Essential Qualifications

  • A Master’s degree in Computer Science Statistics or related quantitative field requires PhD as the preferred qualification.
  • Five years of work experience in software engineering data engineering and ML engineering positions.
  • Three years of practical experience in developing and implementing AI/ML models for real-world applications.
  • Demonstrates advanced skills in Python programming together with expertise in ML frameworks including PyTorch TensorFlow and scikit-learn.
  • Expertise in three distinct areas including geospatial intelligence, computer vision and satellite imagery analysis.
  • Demonstrates complete knowledge about Graph Neural Networks together with expertise in relational data modeling.

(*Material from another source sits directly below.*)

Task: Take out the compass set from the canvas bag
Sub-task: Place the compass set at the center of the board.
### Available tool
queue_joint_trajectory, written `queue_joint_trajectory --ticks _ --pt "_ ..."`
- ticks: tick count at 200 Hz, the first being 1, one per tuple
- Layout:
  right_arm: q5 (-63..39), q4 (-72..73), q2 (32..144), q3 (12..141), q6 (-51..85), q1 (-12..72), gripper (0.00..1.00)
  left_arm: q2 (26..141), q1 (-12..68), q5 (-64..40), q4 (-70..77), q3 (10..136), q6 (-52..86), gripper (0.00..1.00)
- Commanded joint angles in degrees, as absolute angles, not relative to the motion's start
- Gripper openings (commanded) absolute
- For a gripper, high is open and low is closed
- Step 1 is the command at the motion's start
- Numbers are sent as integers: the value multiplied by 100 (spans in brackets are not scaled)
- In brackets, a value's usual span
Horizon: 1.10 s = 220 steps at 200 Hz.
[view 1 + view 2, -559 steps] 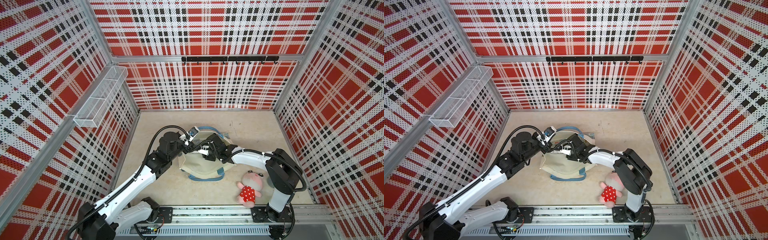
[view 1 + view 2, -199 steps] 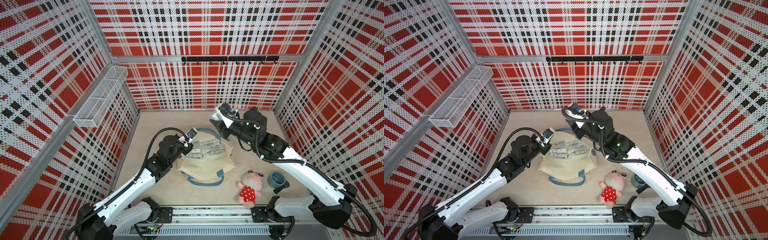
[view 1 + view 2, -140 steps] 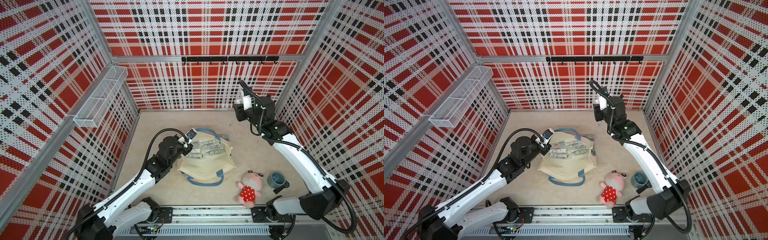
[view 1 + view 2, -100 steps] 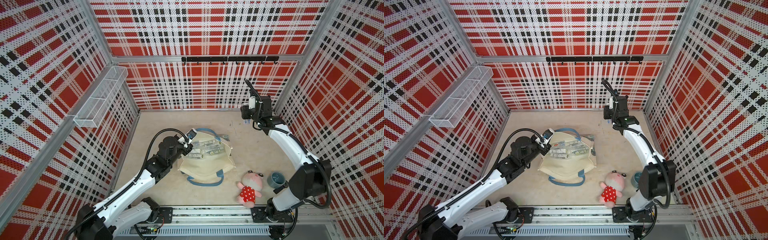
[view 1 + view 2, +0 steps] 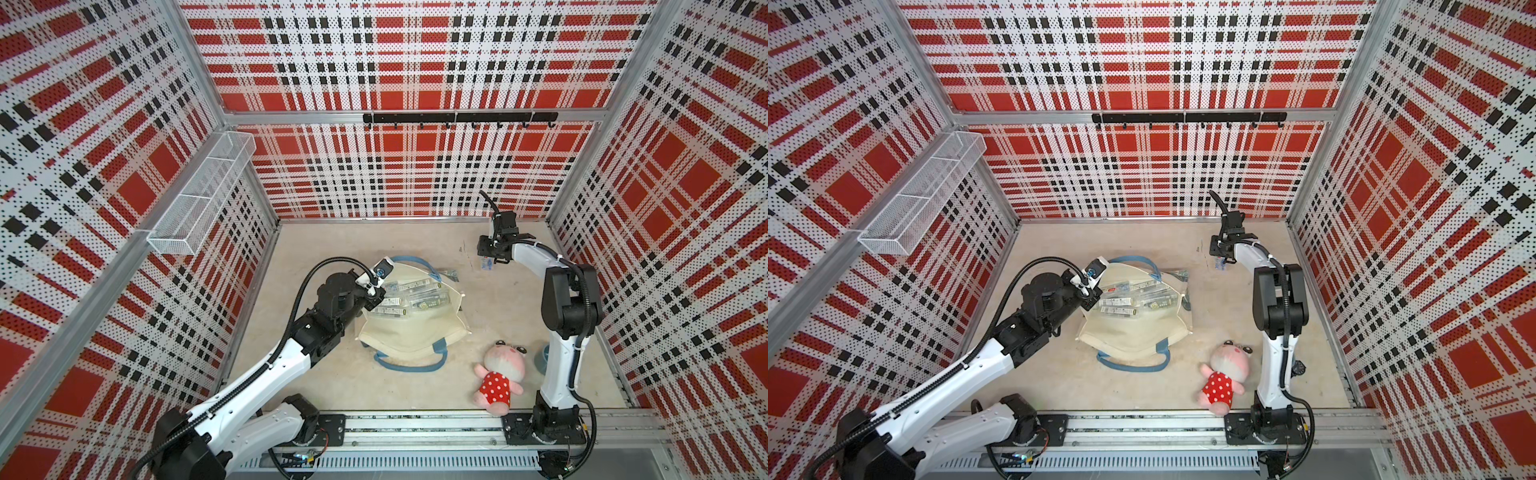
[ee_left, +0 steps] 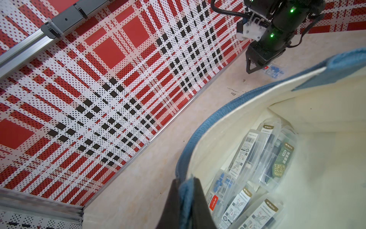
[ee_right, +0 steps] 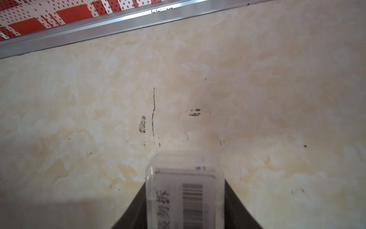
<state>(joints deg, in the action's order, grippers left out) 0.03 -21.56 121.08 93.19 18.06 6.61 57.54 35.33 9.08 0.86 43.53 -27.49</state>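
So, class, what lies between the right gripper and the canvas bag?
Only bare tabletop with faint dark scuffs, shown in both top views, separates the right gripper from the canvas bag.

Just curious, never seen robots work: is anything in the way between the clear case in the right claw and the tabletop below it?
Nothing visible. The right gripper holds the compass set low over bare table bearing only scuff marks; the canvas bag and plush toy lie well aside.
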Motion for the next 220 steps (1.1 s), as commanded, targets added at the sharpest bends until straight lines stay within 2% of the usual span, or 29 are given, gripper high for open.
queue_joint_trajectory --ticks 1,38,141,182,220 --pt "-29 -2254 12390 9652 1866 632 39 5621 3519 944 721 4416 -2804 0" --pt "-26 -2584 12808 10027 1747 631 44 5642 3529 885 721 4430 -2795 0" --pt "-53 -2807 13450 10470 1731 627 50 5660 3551 832 721 4425 -2747 0" --pt "9 -2847 13397 10452 1749 632 56 5668 3567 831 721 4427 -2741 0" --pt "13 -2861 13327 10453 1784 633 57 5660 3568 820 721 4421 -2748 0"
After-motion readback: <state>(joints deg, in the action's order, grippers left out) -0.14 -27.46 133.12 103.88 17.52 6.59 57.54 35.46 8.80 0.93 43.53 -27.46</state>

  • Experience in developing machine learning systems together with building data pipelines and processing extensive datasets.

Preferred Qualifications

  • Experience in using geospatial tools which include GDAL, GeoPandas, PostGIS and cloud-optimized formats.
  • Knowledge about AWS and GCP cloud platforms together with their scalable infrastructure systems.

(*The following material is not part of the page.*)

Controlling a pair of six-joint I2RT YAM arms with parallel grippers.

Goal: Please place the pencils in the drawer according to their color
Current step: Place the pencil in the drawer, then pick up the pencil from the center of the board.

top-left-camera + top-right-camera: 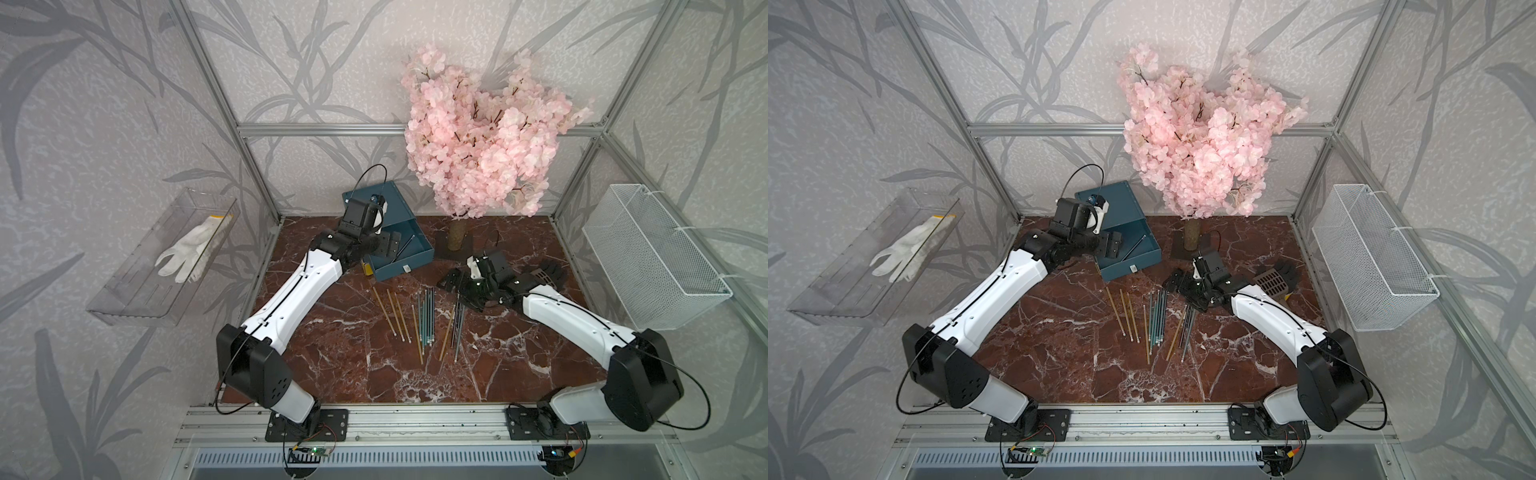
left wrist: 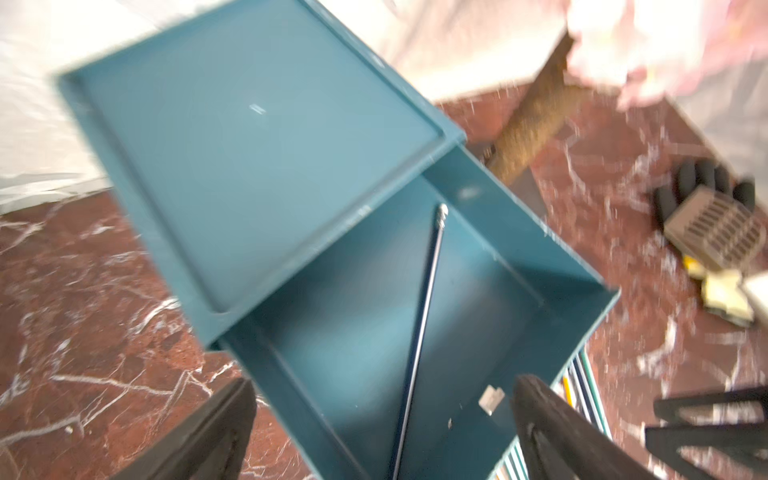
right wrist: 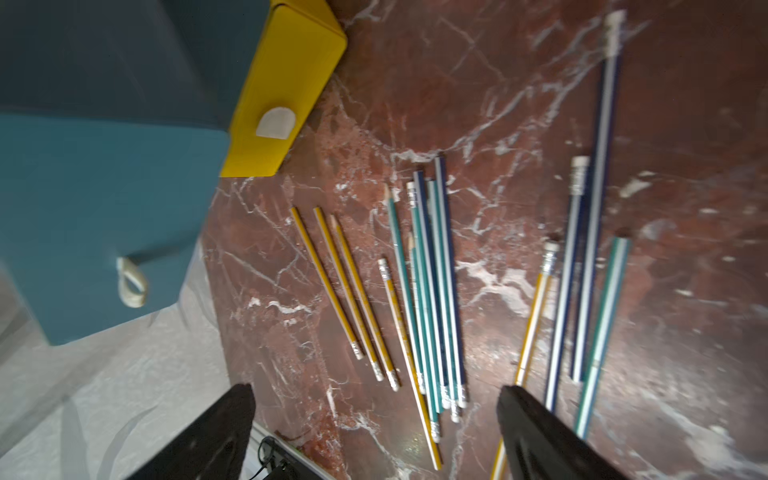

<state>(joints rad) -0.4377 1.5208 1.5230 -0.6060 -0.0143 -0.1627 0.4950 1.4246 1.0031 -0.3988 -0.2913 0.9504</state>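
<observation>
The red-brown marble table [image 1: 353, 374] was overlooked from above in both top views; the teal drawer chest [image 2: 257, 166] was shared by close wrist views.

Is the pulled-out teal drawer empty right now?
No, one dark pencil lies diagonally on the floor of the drawer in the left wrist view.

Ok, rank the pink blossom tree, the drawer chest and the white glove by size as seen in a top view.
1. pink blossom tree
2. drawer chest
3. white glove

Glossy marble-look table [image 1: 353, 374], matt drawer [image 1: 399, 201]
</observation>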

  • MLOps tools which include MLflow and Kubeflow and Airflow and DVC.
  • Docker and Kubernetes and distributed systems environments.
  • Multimodal AI systems together with LLMs and GEOINT workflows.
  • Possesses experience in cartography and photogrammetry and satellite data processing pipelines.
  • Communicate effectively while collaborating with international teams that work across different functions.